5 Sumabl Mistakes Beginners Make (And How to Fix Them)
The rules are simple, the board is intuitive, and within a couple of games most players have a handle on what they're doing. But clearing the board efficiently — in the fewest moves possible — is a different challenge entirely. These are the five mistakes that hold most beginners back, and what to do instead.
1. Moving Without Looking at the Whole Board First
The most common beginner mistake is moving without scanning the full board. It's tempting — you spot a 3 next to a 3 and combine them immediately. But that 6 might be blocking a move you needed two turns later, or it might be exactly what you needed to keep a path to the centre open.
The fix: Before your first move, take a look at every segment. Where are the largest numbers? Where are the blanks? What does the path to the centre look like? A moment of reading the board saves a lot of resetting.
2. Not Checking for Immovable Numbers
A number can only move onto an equal or lower number. That means small numbers — particularly 1s and 2s — can easily become trapped if the segments around them are all higher values. Two small numbers sitting next to each other with no valid targets nearby is one of the most common ways a board becomes unsolvable.
The fix: Before you make your first move, scan the board for your smallest numbers and check that they have a valid path. If a small number is surrounded by larger values it can't land on, you need to create a route for it early — before you consolidate the surrounding segments into something even bigger and lock it out completely.

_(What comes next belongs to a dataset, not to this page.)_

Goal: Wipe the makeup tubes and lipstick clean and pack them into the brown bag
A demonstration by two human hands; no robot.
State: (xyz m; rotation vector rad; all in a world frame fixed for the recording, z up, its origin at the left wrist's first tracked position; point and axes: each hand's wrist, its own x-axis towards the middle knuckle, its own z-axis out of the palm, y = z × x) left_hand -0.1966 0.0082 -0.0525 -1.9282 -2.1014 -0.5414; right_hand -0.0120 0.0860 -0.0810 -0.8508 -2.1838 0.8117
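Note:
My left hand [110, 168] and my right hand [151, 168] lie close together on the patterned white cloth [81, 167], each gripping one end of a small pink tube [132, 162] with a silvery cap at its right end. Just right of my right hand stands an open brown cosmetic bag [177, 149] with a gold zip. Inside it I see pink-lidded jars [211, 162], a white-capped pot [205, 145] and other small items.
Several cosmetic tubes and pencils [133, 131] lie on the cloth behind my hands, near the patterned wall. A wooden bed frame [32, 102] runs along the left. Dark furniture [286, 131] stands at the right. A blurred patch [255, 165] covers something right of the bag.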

3. Forgetting That Blanks Are Dead Space
Blank segments can't move and can't be moved onto. Beginners often plan a route across the board only to realise mid-sequence that a blank is sitting exactly where they needed to go.
The fix: Treat blanks as walls when you're planning your moves. Map your route around them from the start rather than discovering them as obstacles halfway through.
4. Forgetting Medium Mode's Three-Move Rule
In Medium mode, you must make a move into the centre every three moves. Beginners often lose track of this and suddenly find themselves forced into a centre move at exactly the wrong moment, before the numbers are in the right position.
The fix: Watch the centre move countdown at the top left. Always know whether your next mandatory centre move is one move away or three. Build your strategy around the rhythm, not against it.
5. Resetting Too Early, or Too Late
Two kinds of beginners: those who reset the moment things look tricky, and those who keep making moves long after the board has become unsolvable. Both cost you.
The fix: If you can see there are no valid moves left and the board isn't clear, reset immediately — the game is over regardless. But if the board still has valid moves, take a breath and look again before giving up. Sometimes a solution is there that isn't obvious at first glance.
Sumabl rewards patience and planning more than speed. The more time you spend reading the board before you move, the fewer moves you'll need to clear it. That's the whole game, really.